§ Problem statement: Each record below should be returned word for word, with no pictures included.

§ Materials provided:
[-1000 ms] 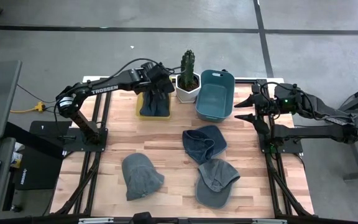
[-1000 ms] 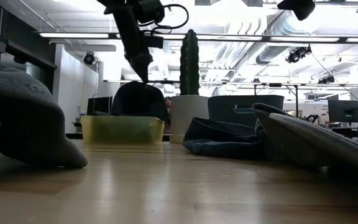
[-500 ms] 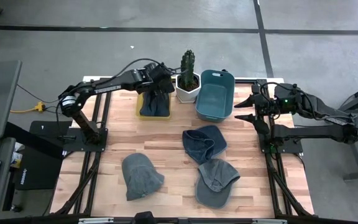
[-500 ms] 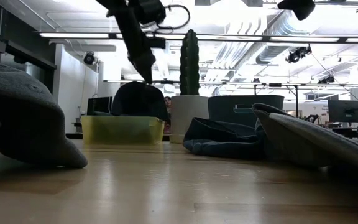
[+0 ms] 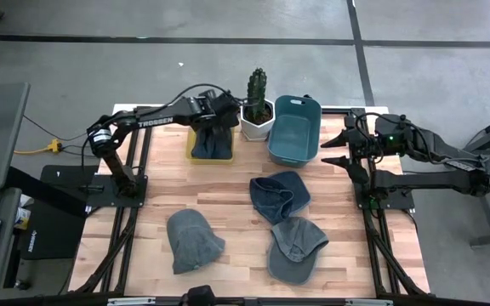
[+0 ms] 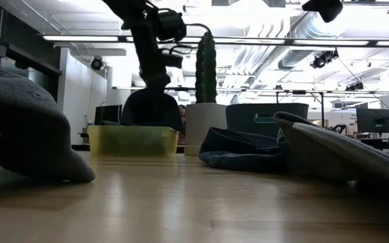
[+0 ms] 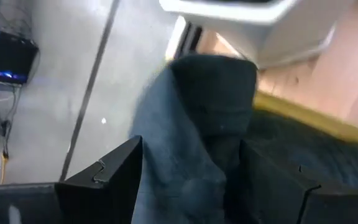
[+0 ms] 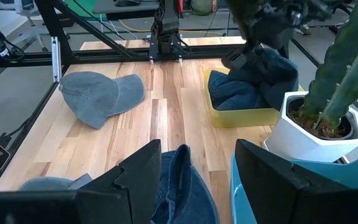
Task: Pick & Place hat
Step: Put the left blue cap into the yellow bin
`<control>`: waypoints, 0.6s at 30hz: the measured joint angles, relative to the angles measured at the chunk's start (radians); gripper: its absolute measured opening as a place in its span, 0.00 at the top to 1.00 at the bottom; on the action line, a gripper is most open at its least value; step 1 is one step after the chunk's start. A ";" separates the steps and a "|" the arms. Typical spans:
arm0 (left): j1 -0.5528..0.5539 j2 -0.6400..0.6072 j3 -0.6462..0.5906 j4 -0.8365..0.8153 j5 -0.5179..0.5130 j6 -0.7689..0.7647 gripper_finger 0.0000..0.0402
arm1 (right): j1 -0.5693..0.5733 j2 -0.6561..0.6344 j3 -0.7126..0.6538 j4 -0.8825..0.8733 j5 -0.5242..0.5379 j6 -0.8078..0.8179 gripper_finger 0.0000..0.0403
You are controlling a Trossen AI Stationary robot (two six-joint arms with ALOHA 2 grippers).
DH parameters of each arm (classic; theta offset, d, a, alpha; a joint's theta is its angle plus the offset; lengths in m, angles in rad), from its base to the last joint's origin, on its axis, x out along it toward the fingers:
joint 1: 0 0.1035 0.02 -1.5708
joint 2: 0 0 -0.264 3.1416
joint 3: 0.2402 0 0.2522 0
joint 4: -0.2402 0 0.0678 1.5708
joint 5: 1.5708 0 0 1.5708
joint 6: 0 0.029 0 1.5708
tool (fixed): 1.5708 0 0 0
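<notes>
The hat (image 5: 213, 141) lies in the yellow bin (image 5: 192, 153), soft and light, best pinched at a raised fold, and the left gripper (image 5: 220, 110) stands open over it, holding nothing, while the right gripper (image 5: 334, 146) waits open.

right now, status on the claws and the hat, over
Left claw open over the dark hat in the yellow bin. Right claw open, waiting at the table's right edge. Cactus pot close beside the bin.
</notes>
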State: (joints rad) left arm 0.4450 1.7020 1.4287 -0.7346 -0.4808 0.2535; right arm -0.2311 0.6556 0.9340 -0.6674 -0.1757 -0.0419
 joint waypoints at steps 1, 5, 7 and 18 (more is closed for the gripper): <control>0.000 -0.003 0.002 0.004 -0.002 0.000 0.40 | 0.000 0.000 0.000 -0.001 0.000 0.003 0.50; 0.000 0.009 0.000 -0.017 -0.025 -0.007 0.42 | 0.000 0.000 0.000 -0.002 0.000 0.007 0.50; 0.000 0.007 0.000 -0.032 -0.033 -0.022 0.47 | 0.000 0.000 0.000 -0.002 0.000 0.012 0.50; 0.000 0.006 0.002 -0.141 -0.028 -0.075 0.96 | 0.000 0.000 0.000 -0.002 0.000 0.015 0.50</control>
State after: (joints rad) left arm 0.4446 1.7084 1.4303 -0.8753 -0.5083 0.1783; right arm -0.2314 0.6556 0.9340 -0.6697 -0.1757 -0.0265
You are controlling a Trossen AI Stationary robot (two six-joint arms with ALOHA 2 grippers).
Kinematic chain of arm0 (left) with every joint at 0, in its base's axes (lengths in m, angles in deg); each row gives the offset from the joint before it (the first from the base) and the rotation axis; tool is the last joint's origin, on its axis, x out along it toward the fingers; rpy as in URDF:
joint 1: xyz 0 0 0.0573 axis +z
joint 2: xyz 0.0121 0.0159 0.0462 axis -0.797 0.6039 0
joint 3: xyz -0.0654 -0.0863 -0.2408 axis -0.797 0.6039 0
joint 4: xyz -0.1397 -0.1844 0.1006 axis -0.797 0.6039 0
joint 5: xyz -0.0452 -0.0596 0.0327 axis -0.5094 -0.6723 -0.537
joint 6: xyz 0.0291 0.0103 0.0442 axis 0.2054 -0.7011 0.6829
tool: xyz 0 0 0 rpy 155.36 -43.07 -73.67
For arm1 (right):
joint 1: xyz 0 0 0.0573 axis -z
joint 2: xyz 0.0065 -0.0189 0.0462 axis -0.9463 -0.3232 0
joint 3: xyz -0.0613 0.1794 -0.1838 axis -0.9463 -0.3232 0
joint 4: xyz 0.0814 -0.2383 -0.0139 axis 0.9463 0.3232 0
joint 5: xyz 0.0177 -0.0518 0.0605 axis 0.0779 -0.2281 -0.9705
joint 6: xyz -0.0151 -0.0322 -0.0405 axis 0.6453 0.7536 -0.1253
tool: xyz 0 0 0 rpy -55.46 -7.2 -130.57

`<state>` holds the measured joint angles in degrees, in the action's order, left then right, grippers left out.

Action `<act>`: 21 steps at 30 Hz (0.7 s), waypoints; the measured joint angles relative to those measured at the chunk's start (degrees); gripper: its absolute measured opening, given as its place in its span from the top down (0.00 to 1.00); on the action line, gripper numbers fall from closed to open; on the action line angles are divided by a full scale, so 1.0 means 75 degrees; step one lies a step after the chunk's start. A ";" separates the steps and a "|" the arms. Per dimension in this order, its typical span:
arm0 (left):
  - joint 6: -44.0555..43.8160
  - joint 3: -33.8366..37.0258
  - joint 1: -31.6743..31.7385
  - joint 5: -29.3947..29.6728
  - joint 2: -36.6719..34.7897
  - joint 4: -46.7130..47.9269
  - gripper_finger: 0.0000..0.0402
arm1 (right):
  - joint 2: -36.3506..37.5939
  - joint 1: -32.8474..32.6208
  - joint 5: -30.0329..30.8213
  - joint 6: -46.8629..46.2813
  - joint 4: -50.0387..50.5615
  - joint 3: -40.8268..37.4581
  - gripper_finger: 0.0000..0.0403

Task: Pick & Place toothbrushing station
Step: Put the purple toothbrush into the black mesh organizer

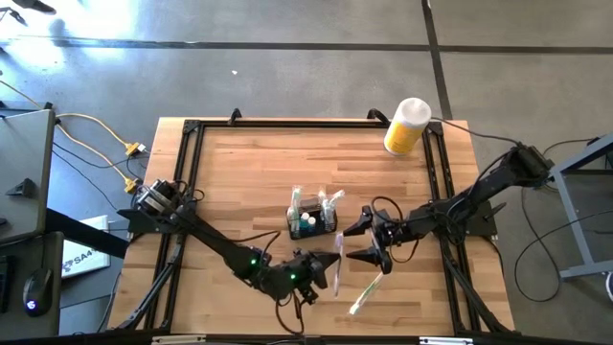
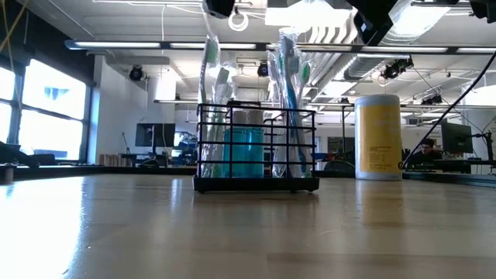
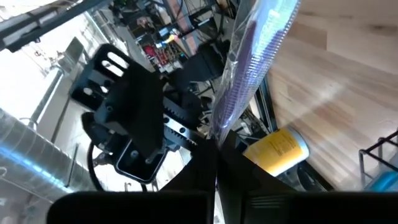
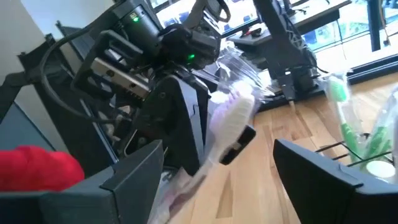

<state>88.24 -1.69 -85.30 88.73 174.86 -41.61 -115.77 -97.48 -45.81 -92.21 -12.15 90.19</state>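
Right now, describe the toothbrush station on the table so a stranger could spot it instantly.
On the wooden table, look near the middle, between the two arms. The toothbrushing station is a small black wire caddy holding wrapped toothbrushes and teal-capped items. Unlike the yellow cylinder at the far edge, it is boxy, see-through mesh.

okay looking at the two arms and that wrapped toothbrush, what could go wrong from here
1. The left gripper alone is shut on the wrapped toothbrush, and the right gripper is open; slick wrapping might slip or twist.
2. The two grippers are close together and could collide.
3. The caddy is already crowded, so insertion could snag or tip it.
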 joint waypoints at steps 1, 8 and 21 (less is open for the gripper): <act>0.0000 0.0000 0.0039 -0.0034 0.0000 0.0002 1.00 | 0.0000 0.0050 -0.0017 -0.0078 0.0000 0.0000 0.26; -0.0008 0.0000 0.0229 -0.0489 0.0000 -0.0031 1.00 | 0.0000 0.0191 -0.0174 -0.0117 0.0006 0.0000 0.26; 0.0026 0.0003 0.0597 -0.1000 0.0000 -0.0356 1.00 | -0.0003 0.0300 -0.0246 -0.0080 0.0034 0.0000 0.28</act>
<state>88.44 -1.67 -80.83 81.22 174.86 -44.28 -115.79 -95.23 -47.66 -92.81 -11.89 90.19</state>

§ Result below:
[-1000 ms] 
[-1000 ms] 
[-500 ms] 
[-500 ms] 
[+0 ms] 
[+0 ms] 
[+0 ms] 
[+0 ms] 
Task: Pick & Place hat
Step: Put the left blue cap into the yellow bin
`<control>`: waypoints, 0.6s at 30hz: the measured joint angles, relative to the angles measured at the chunk's start (radians); gripper: its absolute measured opening as a place in its span, 0.00 at the top to 1.00 at the bottom; on the action line, a gripper is most open at its least value; step 1 is one step after the chunk's start. A ";" separates the steps and a "|" the arms. Typical spans:
arm0 (left): j1 -0.5528..0.5539 j2 -0.6400..0.6072 j3 -0.6462..0.5906 j4 -0.8365..0.8153 j5 -0.5179..0.5130 j6 -0.7689..0.7647 gripper_finger 0.0000..0.0402
arm1 (right): j1 -0.5693..0.5733 j2 -0.6561..0.6344 j3 -0.7126..0.6538 j4 -0.8825..0.8733 j5 -0.5242..0.5379 j6 -0.8078..0.8179 gripper_finger 0.0000..0.0403
You are controlling a Trossen AI Stationary robot (two six-joint arms with ALOHA 2 grippers).
DH parameters of each arm (classic; theta offset, d, a, alpha; a joint's theta is its angle plus the offset; lengths in m, angles in rad), from its base to the last joint's origin, on its axis, x out along it toward the fingers:
joint 1: 0 0.1035 0.02 -1.5708
joint 2: 0 0 -0.264 3.1416
joint 3: 0.2402 0 0.2522 0
joint 4: -0.2402 0 0.0678 1.5708
joint 5: 1.5708 0 0 1.5708
joint 6: 0 0.029 0 1.5708
tool (fixed): 1.5708 0 0 0
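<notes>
The hat (image 5: 213, 141) lies in the yellow bin (image 5: 192, 153), soft and light, best pinched at a raised fold, and the left gripper (image 5: 220, 110) stands open over it, holding nothing, while the right gripper (image 5: 334, 146) waits open.

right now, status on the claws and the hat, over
Left claw open over the dark hat in the yellow bin. Right claw open, waiting at the table's right edge. Cactus pot close beside the bin.
</notes>
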State: (joints rad) left arm 0.4450 1.7020 1.4287 -0.7346 -0.4808 0.2535; right arm -0.2311 0.6556 0.9340 -0.6674 -0.1757 -0.0419
 joint waypoints at steps 1, 5, 7 and 18 (more is closed for the gripper): <control>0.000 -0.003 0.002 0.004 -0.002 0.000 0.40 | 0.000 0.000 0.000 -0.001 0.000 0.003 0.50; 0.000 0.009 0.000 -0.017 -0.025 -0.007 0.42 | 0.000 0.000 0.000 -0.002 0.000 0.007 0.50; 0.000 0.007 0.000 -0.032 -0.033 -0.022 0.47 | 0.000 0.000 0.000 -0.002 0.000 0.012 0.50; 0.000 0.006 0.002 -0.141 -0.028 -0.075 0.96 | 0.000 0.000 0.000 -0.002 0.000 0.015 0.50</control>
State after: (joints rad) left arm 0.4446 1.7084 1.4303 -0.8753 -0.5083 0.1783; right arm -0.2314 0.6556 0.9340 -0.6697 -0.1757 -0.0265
You are controlling a Trossen AI Stationary robot (two six-joint arms with ALOHA 2 grippers).
Kinematic chain of arm0 (left) with every joint at 0, in its base's axes (lengths in m, angles in deg); each row gives the offset from the joint before it (the first from the base) and the rotation axis; tool is the last joint's origin, on its axis, x out along it toward the fingers; rpy as in URDF:
joint 1: xyz 0 0 0.0573 axis +z
joint 2: xyz 0.0121 0.0159 0.0462 axis -0.797 0.6039 0
joint 3: xyz -0.0654 -0.0863 -0.2408 axis -0.797 0.6039 0
joint 4: xyz -0.1397 -0.1844 0.1006 axis -0.797 0.6039 0
joint 5: xyz -0.0452 -0.0596 0.0327 axis -0.5094 -0.6723 -0.537
joint 6: xyz 0.0291 0.0103 0.0442 axis 0.2054 -0.7011 0.6829
tool: xyz 0 0 0 rpy 155.36 -43.07 -73.67
For arm1 (right):
joint 1: xyz 0 0 0.0573 axis -z
joint 2: xyz 0.0065 -0.0189 0.0462 axis -0.9463 -0.3232 0
joint 3: xyz -0.0613 0.1794 -0.1838 axis -0.9463 -0.3232 0
joint 4: xyz 0.0814 -0.2383 -0.0139 axis 0.9463 0.3232 0
joint 5: xyz 0.0177 -0.0518 0.0605 axis 0.0779 -0.2281 -0.9705
joint 6: xyz -0.0151 -0.0322 -0.0405 axis 0.6453 0.7536 -0.1253
tool: xyz 0 0 0 rpy -55.46 -7.2 -130.57

`<state>` holds the measured joint angles in degrees, in the action's order, left then right, grippers left out.

Action `<act>`: 21 steps at 30 Hz (0.7 s), waypoints; the measured joint angles relative to those measured at the chunk's start (degrees); gripper: its absolute measured opening, given as its place in its span from the top down (0.00 to 1.00); on the action line, gripper numbers fall from closed to open; on the action line angles are divided by a full scale, so 1.0 means 75 degrees; step one lies a step after the chunk's start. A ";" separates the steps and a "|" the arms. Per dimension in this order, its typical span:
arm0 (left):
  - joint 6: -44.0555..43.8160
  - joint 3: -33.8366..37.0258
  - joint 1: -31.6743..31.7385
  - joint 5: -29.3947..29.6728
  - joint 2: -36.6719..34.7897
  - joint 4: -46.7130..47.9269
  - gripper_finger: 0.0000..0.0402
arm1 (right):
  - joint 2: -36.3506..37.5939
  - joint 1: -32.8474..32.6208
  - joint 5: -30.0329..30.8213
  - joint 6: -46.8629..46.2813
  - joint 4: -50.0387..50.5615
  - joint 3: -40.8268..37.4581
  - gripper_finger: 0.0000..0.0403

Task: Pick & Place toothbrushing station
Step: Put the purple toothbrush into the black mesh organizer


<state>88.24 -1.69 -85.30 88.73 174.86 -41.61 -115.77 -97.48 -45.81 -92.21 -12.15 90.19</state>
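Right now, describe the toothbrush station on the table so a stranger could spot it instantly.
On the wooden table, look near the middle, between the two arms. The toothbrushing station is a small black wire caddy holding wrapped toothbrushes and teal-capped items. Unlike the yellow cylinder at the far edge, it is boxy, see-through mesh.

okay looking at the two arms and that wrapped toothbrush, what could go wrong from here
1. The left gripper alone is shut on the wrapped toothbrush, and the right gripper is open; slick wrapping might slip or twist.
2. The two grippers are close together and could collide.
3. The caddy is already crowded, so insertion could snag or tip it.
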 joint waypoints at steps 1, 8 and 21 (less is open for the gripper): <act>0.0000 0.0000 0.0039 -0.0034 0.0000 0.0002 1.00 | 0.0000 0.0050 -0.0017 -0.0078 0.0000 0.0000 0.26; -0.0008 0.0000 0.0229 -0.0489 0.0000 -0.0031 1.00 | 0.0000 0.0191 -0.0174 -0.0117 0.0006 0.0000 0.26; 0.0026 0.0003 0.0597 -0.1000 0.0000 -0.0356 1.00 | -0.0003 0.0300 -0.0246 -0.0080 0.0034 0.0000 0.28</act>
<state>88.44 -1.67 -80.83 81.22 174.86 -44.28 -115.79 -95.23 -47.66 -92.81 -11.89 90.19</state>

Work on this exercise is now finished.